__ASSIGNMENT__
Up to and including the line containing "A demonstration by", retype each line of the listing below exactly, beginning with the first.

__EXERCISE DATA__

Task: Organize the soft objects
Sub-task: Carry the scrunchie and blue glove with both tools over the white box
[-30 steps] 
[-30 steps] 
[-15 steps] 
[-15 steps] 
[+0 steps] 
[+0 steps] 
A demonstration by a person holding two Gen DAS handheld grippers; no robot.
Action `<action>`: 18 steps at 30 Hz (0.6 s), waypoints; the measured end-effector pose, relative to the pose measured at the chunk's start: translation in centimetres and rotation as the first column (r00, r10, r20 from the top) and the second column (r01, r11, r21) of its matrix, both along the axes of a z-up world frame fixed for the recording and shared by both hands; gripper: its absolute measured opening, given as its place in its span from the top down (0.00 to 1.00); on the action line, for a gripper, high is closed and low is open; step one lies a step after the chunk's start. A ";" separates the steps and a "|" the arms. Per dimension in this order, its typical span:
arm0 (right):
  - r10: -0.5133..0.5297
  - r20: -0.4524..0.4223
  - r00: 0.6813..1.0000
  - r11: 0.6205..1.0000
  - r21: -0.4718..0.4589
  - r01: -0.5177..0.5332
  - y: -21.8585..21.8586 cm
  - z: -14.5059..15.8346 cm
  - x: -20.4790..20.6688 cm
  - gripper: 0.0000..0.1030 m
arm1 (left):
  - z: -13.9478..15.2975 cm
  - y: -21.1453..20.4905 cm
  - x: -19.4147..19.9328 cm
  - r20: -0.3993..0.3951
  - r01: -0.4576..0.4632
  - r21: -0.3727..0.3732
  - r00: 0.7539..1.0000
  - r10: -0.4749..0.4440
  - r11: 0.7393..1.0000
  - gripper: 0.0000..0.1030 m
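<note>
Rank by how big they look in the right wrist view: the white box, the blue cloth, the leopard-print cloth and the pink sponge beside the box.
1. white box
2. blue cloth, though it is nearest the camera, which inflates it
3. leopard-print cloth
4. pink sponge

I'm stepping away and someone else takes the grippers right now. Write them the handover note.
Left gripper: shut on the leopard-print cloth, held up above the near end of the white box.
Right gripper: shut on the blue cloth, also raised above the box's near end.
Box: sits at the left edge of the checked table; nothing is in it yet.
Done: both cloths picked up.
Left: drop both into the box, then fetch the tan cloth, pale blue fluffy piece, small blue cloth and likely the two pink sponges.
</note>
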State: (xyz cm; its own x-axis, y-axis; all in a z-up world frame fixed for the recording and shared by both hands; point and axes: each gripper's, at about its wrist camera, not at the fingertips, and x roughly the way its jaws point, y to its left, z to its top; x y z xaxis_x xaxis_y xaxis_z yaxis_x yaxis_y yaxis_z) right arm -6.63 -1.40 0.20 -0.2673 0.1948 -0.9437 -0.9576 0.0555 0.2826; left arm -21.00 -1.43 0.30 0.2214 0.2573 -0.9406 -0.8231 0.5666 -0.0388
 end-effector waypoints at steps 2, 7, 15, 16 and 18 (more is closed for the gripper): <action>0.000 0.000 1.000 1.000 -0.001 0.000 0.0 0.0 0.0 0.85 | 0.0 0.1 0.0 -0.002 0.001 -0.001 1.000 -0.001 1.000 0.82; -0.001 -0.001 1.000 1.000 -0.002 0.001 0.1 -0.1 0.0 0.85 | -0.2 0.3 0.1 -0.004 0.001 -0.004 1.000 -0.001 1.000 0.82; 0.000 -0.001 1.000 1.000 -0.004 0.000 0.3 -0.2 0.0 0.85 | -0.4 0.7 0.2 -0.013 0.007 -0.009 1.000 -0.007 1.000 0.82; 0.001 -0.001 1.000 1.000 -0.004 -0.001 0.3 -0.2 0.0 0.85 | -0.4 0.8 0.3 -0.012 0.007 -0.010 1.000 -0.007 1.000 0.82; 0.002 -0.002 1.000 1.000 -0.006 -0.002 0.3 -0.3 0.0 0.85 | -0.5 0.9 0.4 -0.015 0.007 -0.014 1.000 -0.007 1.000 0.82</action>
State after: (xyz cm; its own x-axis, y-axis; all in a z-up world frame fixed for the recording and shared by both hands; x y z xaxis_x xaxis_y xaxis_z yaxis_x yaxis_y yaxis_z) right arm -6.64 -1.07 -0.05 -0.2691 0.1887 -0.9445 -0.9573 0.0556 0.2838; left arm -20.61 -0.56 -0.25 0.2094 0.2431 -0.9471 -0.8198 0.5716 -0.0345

__THE COMPLETED TASK__
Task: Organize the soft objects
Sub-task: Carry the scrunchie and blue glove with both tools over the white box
[-30 steps] 
[-30 steps] 
[-15 steps] 
[-15 steps] 
[+0 steps] 
[+0 steps] 
A demonstration by a person holding two Gen DAS handheld grippers; no robot.

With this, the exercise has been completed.